PROBLEM TO SOLVE:
Each record is to be repeated exactly as it stands below.

DATA FOR THE TASK:
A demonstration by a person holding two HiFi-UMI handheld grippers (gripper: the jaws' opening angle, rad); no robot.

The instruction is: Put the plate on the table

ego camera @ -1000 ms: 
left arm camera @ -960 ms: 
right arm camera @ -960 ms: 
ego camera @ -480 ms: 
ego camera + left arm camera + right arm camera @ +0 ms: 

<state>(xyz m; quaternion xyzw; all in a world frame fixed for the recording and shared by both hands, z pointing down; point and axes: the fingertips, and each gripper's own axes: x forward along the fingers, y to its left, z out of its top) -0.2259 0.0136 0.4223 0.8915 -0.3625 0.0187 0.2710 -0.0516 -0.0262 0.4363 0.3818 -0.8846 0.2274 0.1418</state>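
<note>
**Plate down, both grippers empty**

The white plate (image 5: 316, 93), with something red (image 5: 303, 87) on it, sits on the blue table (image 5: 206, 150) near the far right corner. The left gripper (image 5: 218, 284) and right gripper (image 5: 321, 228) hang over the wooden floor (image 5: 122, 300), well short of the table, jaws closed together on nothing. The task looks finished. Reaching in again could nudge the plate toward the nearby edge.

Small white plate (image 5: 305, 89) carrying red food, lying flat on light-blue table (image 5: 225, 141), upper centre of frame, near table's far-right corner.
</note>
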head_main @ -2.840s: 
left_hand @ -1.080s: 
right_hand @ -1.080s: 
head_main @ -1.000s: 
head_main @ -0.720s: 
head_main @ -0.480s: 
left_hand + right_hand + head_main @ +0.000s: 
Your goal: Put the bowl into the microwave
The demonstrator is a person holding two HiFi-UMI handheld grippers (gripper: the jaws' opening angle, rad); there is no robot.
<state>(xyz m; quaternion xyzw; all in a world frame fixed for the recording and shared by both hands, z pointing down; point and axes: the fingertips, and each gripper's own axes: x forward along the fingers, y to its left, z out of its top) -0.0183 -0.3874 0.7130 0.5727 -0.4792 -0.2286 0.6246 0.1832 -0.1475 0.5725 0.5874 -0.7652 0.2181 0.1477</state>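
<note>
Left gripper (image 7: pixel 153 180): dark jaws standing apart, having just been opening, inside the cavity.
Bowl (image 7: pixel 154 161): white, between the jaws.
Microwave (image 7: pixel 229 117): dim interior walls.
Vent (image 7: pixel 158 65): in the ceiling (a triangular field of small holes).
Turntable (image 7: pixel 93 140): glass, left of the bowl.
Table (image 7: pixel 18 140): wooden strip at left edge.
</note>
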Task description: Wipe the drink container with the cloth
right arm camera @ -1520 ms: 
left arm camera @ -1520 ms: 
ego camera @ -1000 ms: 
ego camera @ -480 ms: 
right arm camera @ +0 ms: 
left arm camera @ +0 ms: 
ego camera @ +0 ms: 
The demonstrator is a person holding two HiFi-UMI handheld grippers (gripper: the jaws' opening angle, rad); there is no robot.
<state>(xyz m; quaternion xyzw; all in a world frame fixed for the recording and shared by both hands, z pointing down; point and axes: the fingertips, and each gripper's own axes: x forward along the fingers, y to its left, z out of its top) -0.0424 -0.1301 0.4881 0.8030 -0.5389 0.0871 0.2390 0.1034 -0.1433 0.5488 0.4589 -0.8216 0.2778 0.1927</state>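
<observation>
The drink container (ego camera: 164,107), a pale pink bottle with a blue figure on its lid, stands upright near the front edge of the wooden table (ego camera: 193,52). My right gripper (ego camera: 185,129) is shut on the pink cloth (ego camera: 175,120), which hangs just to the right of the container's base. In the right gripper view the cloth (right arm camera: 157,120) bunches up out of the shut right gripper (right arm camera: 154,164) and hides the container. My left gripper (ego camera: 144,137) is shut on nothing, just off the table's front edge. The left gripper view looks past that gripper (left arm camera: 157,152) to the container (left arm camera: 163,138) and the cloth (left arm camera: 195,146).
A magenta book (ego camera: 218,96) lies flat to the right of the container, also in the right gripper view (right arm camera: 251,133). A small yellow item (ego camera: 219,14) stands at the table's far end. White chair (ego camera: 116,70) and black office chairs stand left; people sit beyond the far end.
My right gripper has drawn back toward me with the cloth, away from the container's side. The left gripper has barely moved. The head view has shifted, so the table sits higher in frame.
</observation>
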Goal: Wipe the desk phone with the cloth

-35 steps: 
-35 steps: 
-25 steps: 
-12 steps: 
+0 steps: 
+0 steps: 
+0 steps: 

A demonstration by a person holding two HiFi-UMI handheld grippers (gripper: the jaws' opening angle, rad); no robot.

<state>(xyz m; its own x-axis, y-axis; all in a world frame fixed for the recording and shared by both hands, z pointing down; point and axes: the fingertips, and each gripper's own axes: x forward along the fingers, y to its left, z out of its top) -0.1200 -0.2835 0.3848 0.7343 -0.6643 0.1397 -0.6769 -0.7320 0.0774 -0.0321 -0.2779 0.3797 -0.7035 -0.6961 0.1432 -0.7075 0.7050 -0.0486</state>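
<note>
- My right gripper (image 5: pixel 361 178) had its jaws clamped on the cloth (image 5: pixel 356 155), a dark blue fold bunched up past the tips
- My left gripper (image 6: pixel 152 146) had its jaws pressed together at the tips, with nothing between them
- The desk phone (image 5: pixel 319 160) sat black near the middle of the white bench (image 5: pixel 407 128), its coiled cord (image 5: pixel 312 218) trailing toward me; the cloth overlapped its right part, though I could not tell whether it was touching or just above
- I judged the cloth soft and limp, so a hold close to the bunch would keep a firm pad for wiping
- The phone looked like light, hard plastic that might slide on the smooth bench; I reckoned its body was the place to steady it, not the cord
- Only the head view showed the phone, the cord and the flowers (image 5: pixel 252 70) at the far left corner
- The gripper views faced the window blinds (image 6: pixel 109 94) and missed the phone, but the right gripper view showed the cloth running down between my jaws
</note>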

EXERCISE OUTPUT:
A demonstration by a person holding two HiFi-UMI handheld grippers (gripper: the jaws' opening angle, rad); no robot.

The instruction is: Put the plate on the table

ego camera @ -1000 ms: 
left arm camera @ -960 ms: 
right arm camera @ -960 ms: 
ego camera @ -480 ms: 
ego camera + left arm camera + right arm camera @ +0 ms: 

<state>(xyz m; quaternion xyzw; all in a world frame fixed for the recording and shared by both hands, z pointing down; point and axes: the fingertips, and each gripper's own axes: x forward along the fingers, y to its left, z out of its top) -0.2259 0.0136 0.4223 0.8915 -0.3625 0.0187 0.2710 -0.0516 -0.0262 0.4363 0.3818 -0.8846 0.2274 0.1418</state>
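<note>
**Plate down, both grippers empty**

The white plate (image 5: 316, 93), with something red (image 5: 303, 87) on it, sits on the blue table (image 5: 206, 150) near the far right corner. The left gripper (image 5: 218, 284) and right gripper (image 5: 321, 228) hang over the wooden floor (image 5: 122, 300), well short of the table, jaws closed together on nothing. The task looks finished. Reaching in again could nudge the plate toward the nearby edge.

Small white plate (image 5: 305, 89) carrying red food, lying flat on light-blue table (image 5: 225, 141), upper centre of frame, near table's far-right corner.
</note>
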head_main @ -2.840s: 
left_hand @ -1.080s: 
right_hand @ -1.080s: 
head_main @ -1.000s: 
head_main @ -0.720s: 
head_main @ -0.480s: 
left_hand + right_hand + head_main @ +0.000s: 
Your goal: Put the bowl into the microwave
The demonstrator is a person holding two HiFi-UMI handheld grippers (gripper: the jaws' opening angle, rad); there is no robot.
<state>(xyz m; quaternion xyzw; all in a world frame fixed for the recording and shared by both hands, z pointing down; point and axes: the fingertips, and each gripper's own axes: x forward along the fingers, y to its left, z out of its top) -0.0183 -0.3874 0.7130 0.5727 -0.4792 -0.2286 0.6246 0.1832 -0.1475 0.5725 0.5874 -0.7652 0.2181 0.1477</state>
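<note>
Left gripper (image 7: pixel 153 180): dark jaws standing apart, having just been opening, inside the cavity.
Bowl (image 7: pixel 154 161): white, between the jaws.
Microwave (image 7: pixel 229 117): dim interior walls.
Vent (image 7: pixel 158 65): in the ceiling (a triangular field of small holes).
Turntable (image 7: pixel 93 140): glass, left of the bowl.
Table (image 7: pixel 18 140): wooden strip at left edge.
</note>
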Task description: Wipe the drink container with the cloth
right arm camera @ -1520 ms: 
left arm camera @ -1520 ms: 
ego camera @ -1000 ms: 
ego camera @ -480 ms: 
right arm camera @ +0 ms: 
left arm camera @ +0 ms: 
ego camera @ +0 ms: 
The demonstrator is a person holding two HiFi-UMI handheld grippers (gripper: the jaws' opening angle, rad); there is no robot.
<state>(xyz m; quaternion xyzw; all in a world frame fixed for the recording and shared by both hands, z pointing down; point and axes: the fingertips, and each gripper's own axes: x forward along the fingers, y to its left, z out of its top) -0.0424 -0.1301 0.4881 0.8030 -0.5389 0.0871 0.2390 0.1034 -0.1433 0.5488 0.4589 -0.8216 0.2778 0.1927</state>
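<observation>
The drink container (ego camera: 164,107), a pale pink bottle with a blue figure on its lid, stands upright near the front edge of the wooden table (ego camera: 193,52). My right gripper (ego camera: 185,129) is shut on the pink cloth (ego camera: 175,120), which hangs just to the right of the container's base. In the right gripper view the cloth (right arm camera: 157,120) bunches up out of the shut right gripper (right arm camera: 154,164) and hides the container. My left gripper (ego camera: 144,137) is shut on nothing, just off the table's front edge. The left gripper view looks past that gripper (left arm camera: 157,152) to the container (left arm camera: 163,138) and the cloth (left arm camera: 195,146).
A magenta book (ego camera: 218,96) lies flat to the right of the container, also in the right gripper view (right arm camera: 251,133). A small yellow item (ego camera: 219,14) stands at the table's far end. White chair (ego camera: 116,70) and black office chairs stand left; people sit beyond the far end.
My right gripper has drawn back toward me with the cloth, away from the container's side. The left gripper has barely moved. The head view has shifted, so the table sits higher in frame.
</observation>
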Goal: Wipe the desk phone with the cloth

-35 steps: 
-35 steps: 
-25 steps: 
-12 steps: 
+0 steps: 
+0 steps: 
+0 steps: 

A demonstration by a person holding two HiFi-UMI handheld grippers (gripper: the jaws' opening angle, rad); no robot.

<state>(xyz m; its own x-axis, y-axis; all in a world frame fixed for the recording and shared by both hands, z pointing down; point and axes: the fingertips, and each gripper's own axes: x forward along the fingers, y to its left, z out of its top) -0.1200 -0.2835 0.3848 0.7343 -0.6643 0.1397 -0.6769 -0.7320 0.0774 -0.0321 -0.2779 0.3797 -0.7035 -0.6961 0.1432 -0.7075 0.7050 -0.0486</state>
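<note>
- My right gripper (image 5: pixel 361 178) had its jaws clamped on the cloth (image 5: pixel 356 155), a dark blue fold bunched up past the tips
- My left gripper (image 6: pixel 152 146) had its jaws pressed together at the tips, with nothing between them
- The desk phone (image 5: pixel 319 160) sat black near the middle of the white bench (image 5: pixel 407 128), its coiled cord (image 5: pixel 312 218) trailing toward me; the cloth overlapped its right part, though I could not tell whether it was touching or just above
- I judged the cloth soft and limp, so a hold close to the bunch would keep a firm pad for wiping
- The phone looked like light, hard plastic that might slide on the smooth bench; I reckoned its body was the place to steady it, not the cord
- Only the head view showed the phone, the cord and the flowers (image 5: pixel 252 70) at the far left corner
- The gripper views faced the window blinds (image 6: pixel 109 94) and missed the phone, but the right gripper view showed the cloth running down between my jaws
</note>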

There's no more to the output.